Mr Catalano was held overnight before being released by a magistrate, despite objections from the police.
Mr Catalano did not respond to The Nightly, but said in a written statement said he was “deeply ashamed and humiliated” and would enter a “rehabilitation program immediately”.
Boys club
As the co-owner of 169 newspapers and news websites, from the Canberra Times to Good Fruit and Vegetables, Mr Catalano is a big player in regional media. The extroverted salesman could have been bigger.
In January, 2018, he abruptly resigned as chief executive of Domain, the property-marketing website he had built into a $2 billion business.
Although the departure was framed as necessary to spend more time with his family, it was later revealed that chairman Nick Falloon had confronted Mr Catalano with allegations about his conduct and management style.
Part way through the conversation, Mr Catalano quit.
Although the exact details of the conversation are not known, staff who worked at Domain at the time described a boys-club culture in which some women were addressed as “doll” and “babe” and recreational drugs were consumed at office parties.
Male managerial staff met at a strip club near the company’s offices in South Melbourne, according to employees, who said Domain’s first Christmas party after being spun off from owner Fairfax Media was called “The White Party”.
When information about the company’s culture leaked into the press, Mr Catalano mistakenly blamed Mr Falloon and threatened to sue for defamation. He never did.
After leaving Domain, Mr Catalano formed a business alliance with Alex Waislitz, who had become a billionaire by marrying into the Pratt family, which owns cardboard recycler Visy Industries.

In 2019, the two men bought Australian Community Media from Fairfax, and made investments in other media companies, including what is now a 7.5 per cent stake in Southern Cross Media Group, which owns The Nightly.
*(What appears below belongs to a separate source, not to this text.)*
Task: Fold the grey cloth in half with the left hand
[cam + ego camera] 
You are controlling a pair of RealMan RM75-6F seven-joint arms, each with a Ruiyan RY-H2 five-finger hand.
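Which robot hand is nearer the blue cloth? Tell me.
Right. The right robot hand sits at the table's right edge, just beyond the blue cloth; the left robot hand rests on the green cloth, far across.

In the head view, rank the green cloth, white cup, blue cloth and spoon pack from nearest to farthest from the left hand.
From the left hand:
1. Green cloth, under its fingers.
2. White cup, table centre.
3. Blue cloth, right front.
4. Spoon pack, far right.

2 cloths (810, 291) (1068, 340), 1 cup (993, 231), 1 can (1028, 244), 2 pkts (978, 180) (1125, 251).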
Mr Catalano bought one of Byron Bay’s top hotels, Raes on Wategos, and a $30 million apartment overlooking Port Phillip Bay in Melbourne in the same building as his business partner. He is trying to get permission to build a $50m family compound in Byron Bay. He has nine children.
Byron Bay confrontations
On Monday Mr Waislitz said the allegations against his business partner were “incredibly confronting and concerning”. “Violence against women is unacceptable and should not be tolerated,” he said in a written statement.
“My thoughts are with all those affected by this matter.”
On Monday, The Australian and the Australian Financial Review reported on the existence of a recording from 2018 of Stefanie Catalano describing a violent encounter with her husband to a friend.
Mr Catalano headbutted her, she said, according to the papers, after she asked to track his phone’s location. She called the police because she was “petrified”, she said.
“Antony’s like, ‘You physically abused me first,’” she reportedly said. “And I’m like, ‘No, I didn’t. I didn’t’. He’s like, ‘If you don’t say this, they’re going to put an AVO against you’. So then I sat here the whole time with the police, and I’m like, ‘I’ve made the whole thing up … just please go away’.”
For a man who owns newspapers, Mr Catalano has suffered a lot of poor publicity.
Last June he made the news after a confrontation with a driver who may have illegally parked at his hotel.
“It is completely unacceptable to approach and verbally abuse someone — especially a pregnant woman — for parking in an area where no signage indicates that parking is prohibited,” a person wrote on Facebook, according to the Financial Review’s Rear Window column.
He said it was a “massive misunderstanding” and he wanted to help her avoid a parking fine.
A few months earlier, Mr Catalano became embroiled in a physical altercation with a local jeweller, Giovanni D’Ercole, outside the hotel at 7.45am. Mr D’Ercole’s home abuts the Catalano family block.
The police interviewed both men and charged neither.
Jail term
In his written statement, Mr Catalano said he had ignored advice to seek professional help for his mental health.
“In light of recent events, I have now accepted that I need help and I will be checking myself into a rehabilitation program immediately,” he said. “I will also be taking a six-month leave of absence from all professional responsibilities so I can focus entirely on treatment and recovery.”

Closed-circuit television footage of the alleged assault “doesn’t look great” and there was “no doubt” Mr Catalano made physical contact with the woman, his barrister, Jason Gullaci SC, told the court, according to the ABC. Mr Gullaci did not immediately respond to a request for comment.
Magistrate Rohan Lawrence said the evidence was “relatively strong” and a jail term was possible, the broadcaster reported.
Mr Catalano said he would give up work for at least six months, although as the co-owner of ACM and a related real estate classified business called View Media, he could return and live up to his nickname: The Cat.